◆ Exercise description: Exactly the lines starting at the line containing "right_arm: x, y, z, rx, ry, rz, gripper" and ending at the line containing "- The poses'" are to be written out from the listing below, both included.
-- Source records follows --
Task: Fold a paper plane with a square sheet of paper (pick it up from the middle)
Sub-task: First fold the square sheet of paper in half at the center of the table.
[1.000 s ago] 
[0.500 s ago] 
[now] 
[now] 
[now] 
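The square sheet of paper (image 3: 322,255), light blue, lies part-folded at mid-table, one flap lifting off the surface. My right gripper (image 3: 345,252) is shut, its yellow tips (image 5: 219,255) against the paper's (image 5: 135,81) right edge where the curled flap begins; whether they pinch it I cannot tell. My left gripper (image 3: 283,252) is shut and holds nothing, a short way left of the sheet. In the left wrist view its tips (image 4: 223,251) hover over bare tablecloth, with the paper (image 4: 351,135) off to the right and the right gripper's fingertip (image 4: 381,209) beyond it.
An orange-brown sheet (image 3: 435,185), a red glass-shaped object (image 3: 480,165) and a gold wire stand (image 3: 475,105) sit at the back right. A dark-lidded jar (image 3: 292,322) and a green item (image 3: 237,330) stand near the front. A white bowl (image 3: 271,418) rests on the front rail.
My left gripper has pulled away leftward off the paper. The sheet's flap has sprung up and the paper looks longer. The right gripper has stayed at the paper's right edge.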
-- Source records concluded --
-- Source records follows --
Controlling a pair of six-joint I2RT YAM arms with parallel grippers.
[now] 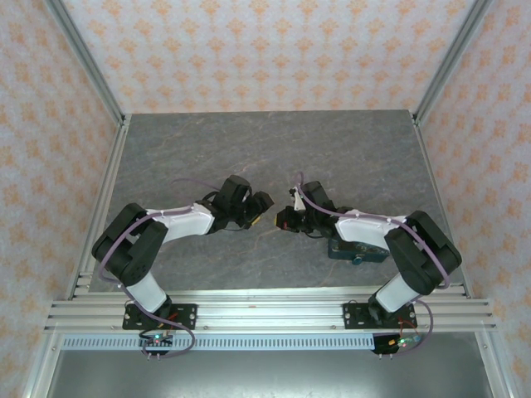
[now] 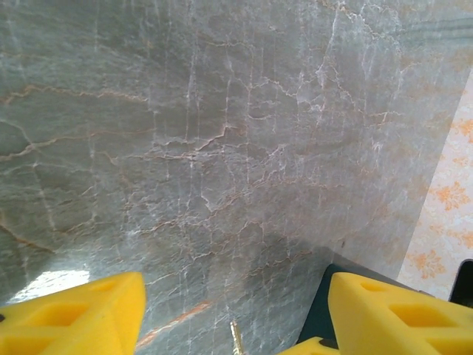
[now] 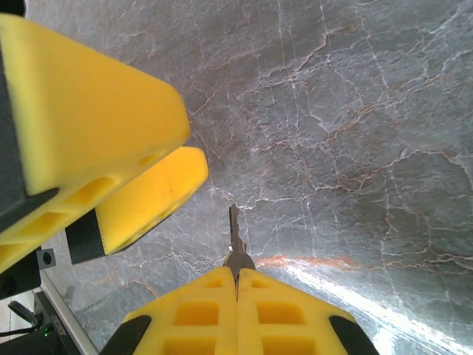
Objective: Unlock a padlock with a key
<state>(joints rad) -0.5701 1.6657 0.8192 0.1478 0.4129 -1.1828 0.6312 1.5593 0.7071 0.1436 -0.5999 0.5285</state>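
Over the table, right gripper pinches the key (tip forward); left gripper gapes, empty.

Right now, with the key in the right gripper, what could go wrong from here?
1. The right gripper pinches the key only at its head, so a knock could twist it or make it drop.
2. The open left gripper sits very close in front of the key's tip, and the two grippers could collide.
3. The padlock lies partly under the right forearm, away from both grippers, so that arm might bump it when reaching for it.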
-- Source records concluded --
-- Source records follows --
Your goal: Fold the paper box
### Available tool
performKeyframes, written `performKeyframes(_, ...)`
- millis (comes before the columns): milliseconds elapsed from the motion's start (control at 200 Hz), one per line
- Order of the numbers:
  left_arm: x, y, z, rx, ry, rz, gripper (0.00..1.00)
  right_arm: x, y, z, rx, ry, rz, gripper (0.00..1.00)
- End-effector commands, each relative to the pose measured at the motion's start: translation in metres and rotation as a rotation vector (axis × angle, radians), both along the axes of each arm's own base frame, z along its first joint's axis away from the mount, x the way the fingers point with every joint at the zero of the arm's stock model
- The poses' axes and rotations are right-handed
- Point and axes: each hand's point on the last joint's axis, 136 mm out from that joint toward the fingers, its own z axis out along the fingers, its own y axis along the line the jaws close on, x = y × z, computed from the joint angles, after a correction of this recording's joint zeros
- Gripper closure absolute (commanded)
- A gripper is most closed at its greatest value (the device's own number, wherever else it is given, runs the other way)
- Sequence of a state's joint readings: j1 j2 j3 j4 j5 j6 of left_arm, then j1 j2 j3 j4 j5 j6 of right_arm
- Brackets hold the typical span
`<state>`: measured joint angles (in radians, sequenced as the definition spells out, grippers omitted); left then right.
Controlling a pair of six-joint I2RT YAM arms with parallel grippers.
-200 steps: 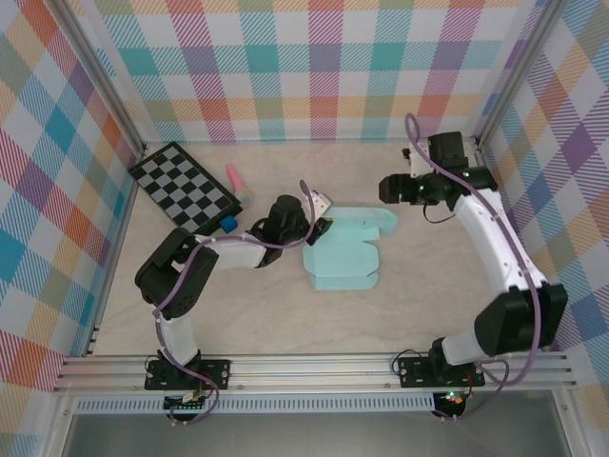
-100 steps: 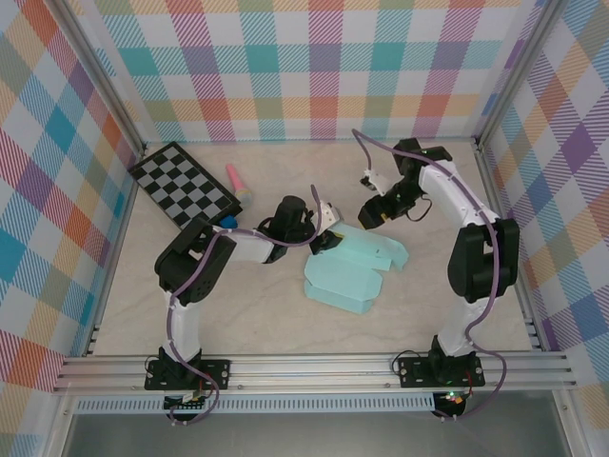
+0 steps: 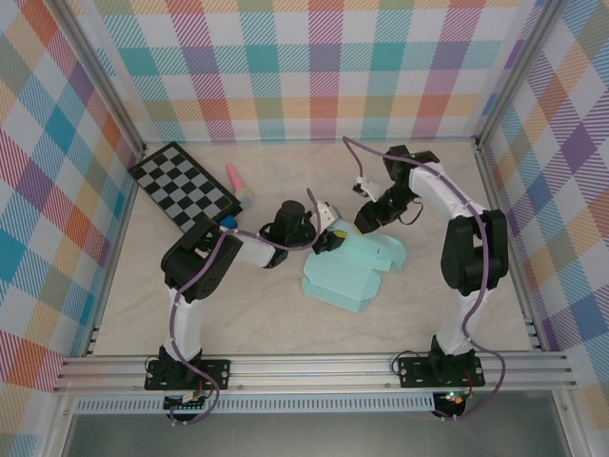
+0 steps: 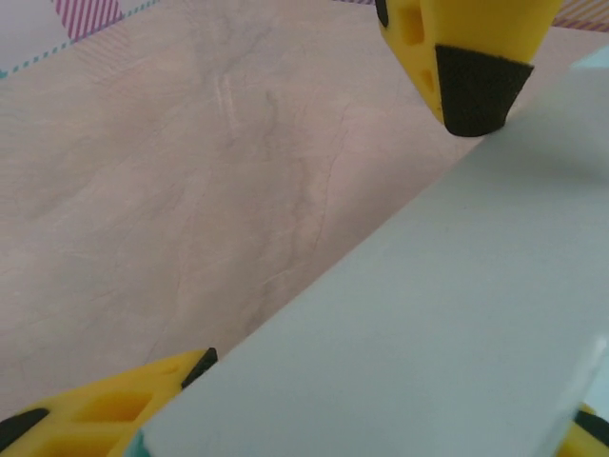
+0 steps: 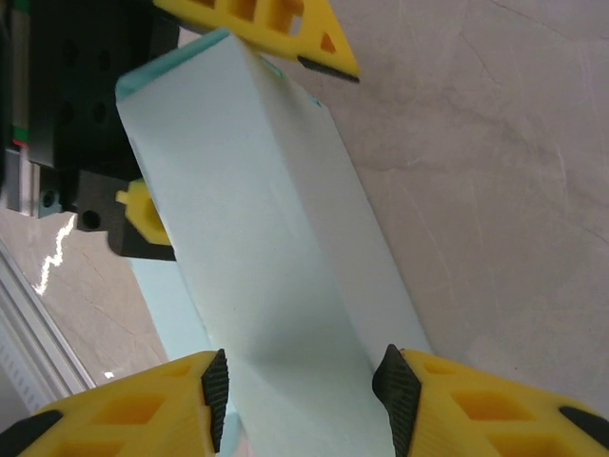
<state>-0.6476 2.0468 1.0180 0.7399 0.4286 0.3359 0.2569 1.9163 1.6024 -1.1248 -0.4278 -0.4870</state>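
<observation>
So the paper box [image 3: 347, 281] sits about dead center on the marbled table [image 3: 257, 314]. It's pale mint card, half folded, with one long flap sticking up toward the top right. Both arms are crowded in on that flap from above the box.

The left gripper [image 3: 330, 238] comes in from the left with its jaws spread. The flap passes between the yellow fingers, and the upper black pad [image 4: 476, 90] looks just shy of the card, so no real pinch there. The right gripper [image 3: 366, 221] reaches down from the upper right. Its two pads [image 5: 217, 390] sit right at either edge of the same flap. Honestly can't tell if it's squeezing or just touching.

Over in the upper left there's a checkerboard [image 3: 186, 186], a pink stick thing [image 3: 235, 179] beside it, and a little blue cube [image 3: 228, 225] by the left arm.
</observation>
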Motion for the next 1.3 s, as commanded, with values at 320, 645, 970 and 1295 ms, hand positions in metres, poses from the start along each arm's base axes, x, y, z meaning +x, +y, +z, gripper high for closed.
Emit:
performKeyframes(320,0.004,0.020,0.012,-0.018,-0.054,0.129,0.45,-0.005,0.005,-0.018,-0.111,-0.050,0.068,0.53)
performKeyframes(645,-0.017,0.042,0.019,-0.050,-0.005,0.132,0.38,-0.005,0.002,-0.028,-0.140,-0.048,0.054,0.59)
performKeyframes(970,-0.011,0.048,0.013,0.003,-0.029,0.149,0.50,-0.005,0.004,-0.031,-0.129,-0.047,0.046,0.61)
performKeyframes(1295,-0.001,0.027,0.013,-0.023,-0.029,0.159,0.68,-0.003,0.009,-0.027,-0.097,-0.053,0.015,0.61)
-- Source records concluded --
◆ Written reply:
  right_arm: x, y, z, rx, ry, rz, gripper (0.00..1.00)
- End-effector commands, each relative to the pose measured at the motion's start: translation in metres and rotation as a rotation vector (axis × angle, radians), both along the axes of each arm's own base frame, z along its first joint's axis away from the mount, x the way the fingers point with every joint at the zero of the arm's stock model
- The poses' axes and rotations are right-handed

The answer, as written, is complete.